Underneath the many coats of paint that cover the Tufts Cannon lies a controversial political history that started one of Tufts’ most well-known traditions.
The rules of painting the Civil War artifact, according to the Tufts Admissions website, are simple: it can only be painted at night, and if more than one student or group of students wants to paint it that same night, the first group must stand guard until the sun rises to avoid leaving their artwork vulnerable to usurpers who may paint over it.
The Cannon is a replica of a model used on the deck of the USS Constitution, a ship launched in 1797 by the U.S. Navy. The City of Medford had received the Cannon from the National Park Service as a sign of appreciation for local children who had raised money to restore the USS Constitution, but could not initially find a proper location to display it. Accordingly, in 1956, the Cannon was placed in its current location on the green between Ballou Hall and Goddard Chapel in its former unpainted form as a gift from the Medford Historical Society.
In the 1960s, Tufts’ campus became a hotbed of student activism, and widespread antiwar sentiments on campus ultimately led to the temporary removal of the Cannon, seeing as some viewed the artifact as a symbol of imperialism and war.
However, a group of alumni successfully petitioned to reinstate the Cannon after the Vietnam War ended, and it was returned to its location on top of the hill in 1977, still unpainted, according to a Winter 2006 Tufts Magazine article.
However, it was not long before the monument became the center of controversy yet again, as it was first recorded as being painted in the fall of 1977 in relation to a controversy surrounding the presidential family of the Philippines at that time. The New York Times reported that The Fletcher School of Law and Diplomacy had accepted a $1.5 million grant from the authoritarian Filipino regime of President Ferdinand E. Marcos that fall, to be allocated for the newly formed Ferdinand E. Marcos Chair of East Asian and Pacific Studies.
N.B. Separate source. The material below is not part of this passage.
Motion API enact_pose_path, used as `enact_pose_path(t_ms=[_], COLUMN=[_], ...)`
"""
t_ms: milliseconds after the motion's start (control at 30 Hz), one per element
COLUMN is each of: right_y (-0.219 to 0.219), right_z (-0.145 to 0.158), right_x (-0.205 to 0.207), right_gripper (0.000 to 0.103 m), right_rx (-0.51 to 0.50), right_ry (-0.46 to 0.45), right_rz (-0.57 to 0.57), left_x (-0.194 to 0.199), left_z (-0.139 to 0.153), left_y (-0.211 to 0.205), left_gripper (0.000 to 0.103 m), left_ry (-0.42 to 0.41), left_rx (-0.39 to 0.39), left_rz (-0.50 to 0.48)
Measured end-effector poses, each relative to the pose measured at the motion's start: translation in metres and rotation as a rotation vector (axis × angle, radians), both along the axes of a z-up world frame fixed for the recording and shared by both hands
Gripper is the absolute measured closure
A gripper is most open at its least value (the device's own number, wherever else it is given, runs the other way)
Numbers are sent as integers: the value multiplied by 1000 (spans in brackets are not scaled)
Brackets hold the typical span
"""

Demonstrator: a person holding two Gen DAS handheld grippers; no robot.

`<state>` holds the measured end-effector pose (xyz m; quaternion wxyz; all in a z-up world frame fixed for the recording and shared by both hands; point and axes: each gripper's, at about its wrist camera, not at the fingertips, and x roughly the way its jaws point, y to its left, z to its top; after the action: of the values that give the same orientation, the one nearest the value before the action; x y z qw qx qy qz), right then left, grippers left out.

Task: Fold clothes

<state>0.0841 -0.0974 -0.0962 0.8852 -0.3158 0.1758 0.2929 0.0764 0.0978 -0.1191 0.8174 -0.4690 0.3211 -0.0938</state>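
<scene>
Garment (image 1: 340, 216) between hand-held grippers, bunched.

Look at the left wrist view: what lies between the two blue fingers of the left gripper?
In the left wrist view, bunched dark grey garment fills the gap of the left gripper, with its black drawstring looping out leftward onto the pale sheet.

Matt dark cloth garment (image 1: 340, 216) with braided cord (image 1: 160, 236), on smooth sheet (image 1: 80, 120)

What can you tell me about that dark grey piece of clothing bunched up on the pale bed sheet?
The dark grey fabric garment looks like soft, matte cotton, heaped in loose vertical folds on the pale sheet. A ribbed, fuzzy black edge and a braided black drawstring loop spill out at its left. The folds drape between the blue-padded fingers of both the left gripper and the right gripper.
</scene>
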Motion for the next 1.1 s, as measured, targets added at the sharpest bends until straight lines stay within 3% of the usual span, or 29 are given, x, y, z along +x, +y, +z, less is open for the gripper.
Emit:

In the midst of protest over the grant by hundreds of students and faculty, the Cannon was painted for the first time in recorded history by students opposed to the acceptance of the grant from Marcos. Marcos ultimately withdrew the grant for the Fletcher School in 1981.
This display of protest was then painted over by a student who disapproved of defacing the Cannon, according to a historical piece compiled by the Tufts Anti-Authoritarian Collective, a former student group that once distributed Tufts’ Disorientation Guides.
The practice of painting the Cannon was not initially approved by all members of the Tufts community, according to former history professor Daniel Mulholland. Mulholland, who arrived at Tufts in 1968, immediately became involved in the activism taking place on campus. He served as the keynote speaker for an alternative commencement ceremony in 1970 that some graduating seniors organized to protest the official commencement ceremony.
Mulholland recalled the practice of painting the Cannon as an explicit act of protest that was initially not sanctioned by the university, and that some students also denounced. He explained that the Cannon was used in the naval ROTC ceremonies and was generally considered something to be respected.
“It was a sacrilegious act to paint the Cannon,” he said.
Former University Provost Sol Gittleman recalled that over the years, students sometimes left the site of the Cannon a mess with paint cans and paint splattered all over the ground. Gittleman, who arrived at Tufts in 1964, witnessed the evolution of the Cannon’s role on campus.
“The Cannon was used like a message board,” he said. “I’ve seen marriage proposals, ‘I love you’ … it changed weekly and sometimes daily.”
He also noted that the painting of the Cannon started during about the same time that students began “chalk-ing” the campus as a way to advertise student organizations and events.
Later, another major controversy surrounding the Cannon took place in 2001 following the 9/11 terror attacks. For several weeks, the Cannon was painted with the word “peace.”
In October 2001, on the night of the first bomb strikes against Afghanistan, several members of the former conservative student publication, The Primary Source, painted over the Cannon with an American flag. That same night, three members of another former student organization, the Coalition for Social Justice and Nonviolence, got into a fight with the editor of the Primary Source, landing the students a disciplinary warning.
Despite its controversial history, the Cannon’s presence and its painting have become an accepted part of campus culture. Over time, Tufts has funded the sandblasting of the Cannon so that it may retain some semblance of the landmark’s original shape. Today, painting the Cannon is a university-sanctioned activity, with one exception: during commencement ceremonies, when the Cannon is painted black out of respect for the graduating class, according to Gittleman.